Task goal: Pull out each line of the data that includes the word "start".

Information supplied:
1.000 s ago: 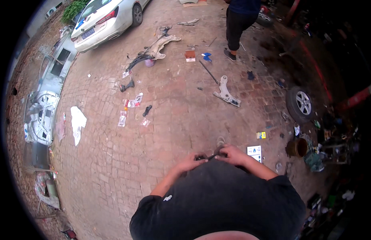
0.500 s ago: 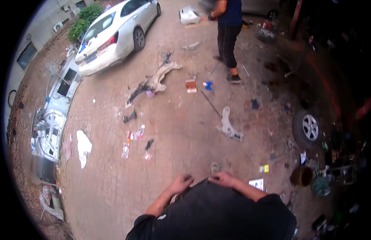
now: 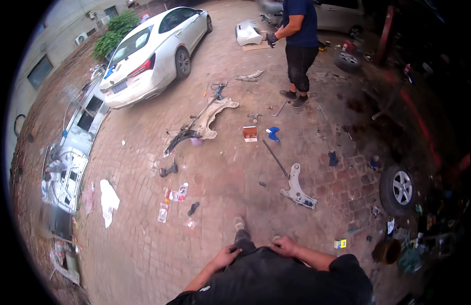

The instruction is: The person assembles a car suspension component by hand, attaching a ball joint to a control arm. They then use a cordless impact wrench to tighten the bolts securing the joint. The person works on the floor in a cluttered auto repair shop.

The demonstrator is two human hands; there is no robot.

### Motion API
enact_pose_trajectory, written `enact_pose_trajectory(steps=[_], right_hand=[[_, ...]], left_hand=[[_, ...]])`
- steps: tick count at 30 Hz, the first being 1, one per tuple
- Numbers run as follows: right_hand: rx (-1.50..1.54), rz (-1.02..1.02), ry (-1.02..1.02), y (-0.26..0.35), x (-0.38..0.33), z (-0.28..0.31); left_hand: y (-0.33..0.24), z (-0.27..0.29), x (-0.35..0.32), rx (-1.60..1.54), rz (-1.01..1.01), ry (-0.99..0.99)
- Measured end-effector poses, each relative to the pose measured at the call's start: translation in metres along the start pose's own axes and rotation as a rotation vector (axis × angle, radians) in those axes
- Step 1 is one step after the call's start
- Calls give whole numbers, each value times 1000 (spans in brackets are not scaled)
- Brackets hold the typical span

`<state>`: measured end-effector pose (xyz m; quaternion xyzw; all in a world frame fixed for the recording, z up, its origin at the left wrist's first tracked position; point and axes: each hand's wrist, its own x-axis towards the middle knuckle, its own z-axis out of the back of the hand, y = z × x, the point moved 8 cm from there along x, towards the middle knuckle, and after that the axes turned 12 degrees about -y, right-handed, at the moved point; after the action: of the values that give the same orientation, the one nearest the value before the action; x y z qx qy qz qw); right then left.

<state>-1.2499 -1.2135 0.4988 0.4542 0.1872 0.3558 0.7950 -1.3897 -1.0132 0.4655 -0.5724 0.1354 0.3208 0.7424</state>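
My left hand is low at the left side of my dark shirt, fingers loosely stretched along the cloth by my thigh. My right hand lies at the shirt's right front edge, its fingers curled onto the dark hem. One shoe of mine is forward on the brick paving. The nearest parts ahead are a pale metal control arm, a long dark bar and a small black part.
A large pale subframe lies mid-ground beside an open red-brown box and blue gloves. A person stands beyond. A white car is far left, a wheel right, plastic packets left, and a yellow-blue box near right.
The ground ahead sits lower in view, and my leg and shoe now show forward. Both my hands sit lower, still at the shirt. The other person has turned, with a gloved hand held out.
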Motion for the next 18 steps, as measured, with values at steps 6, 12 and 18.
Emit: enact_pose_trajectory(steps=[6,12,18], right_hand=[[-102,-127,-21,1,46,21],[-163,-257,182,20,83,25],[-185,-392,314,17,88,22]], left_hand=[[-28,70,59,-30,64,78],[-57,124,112,-27,13,327],[-86,171,127,79,35,450]])
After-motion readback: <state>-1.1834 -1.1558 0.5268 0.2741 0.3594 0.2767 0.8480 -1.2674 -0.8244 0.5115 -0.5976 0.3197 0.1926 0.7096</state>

Response below:
- Measured end-effector poses, each relative to the pose measured at the call's start: translation in metres along the start pose's own axes and rotation as a rotation vector (axis × angle, radians) in those axes
- Step 1 is one step after the call's start

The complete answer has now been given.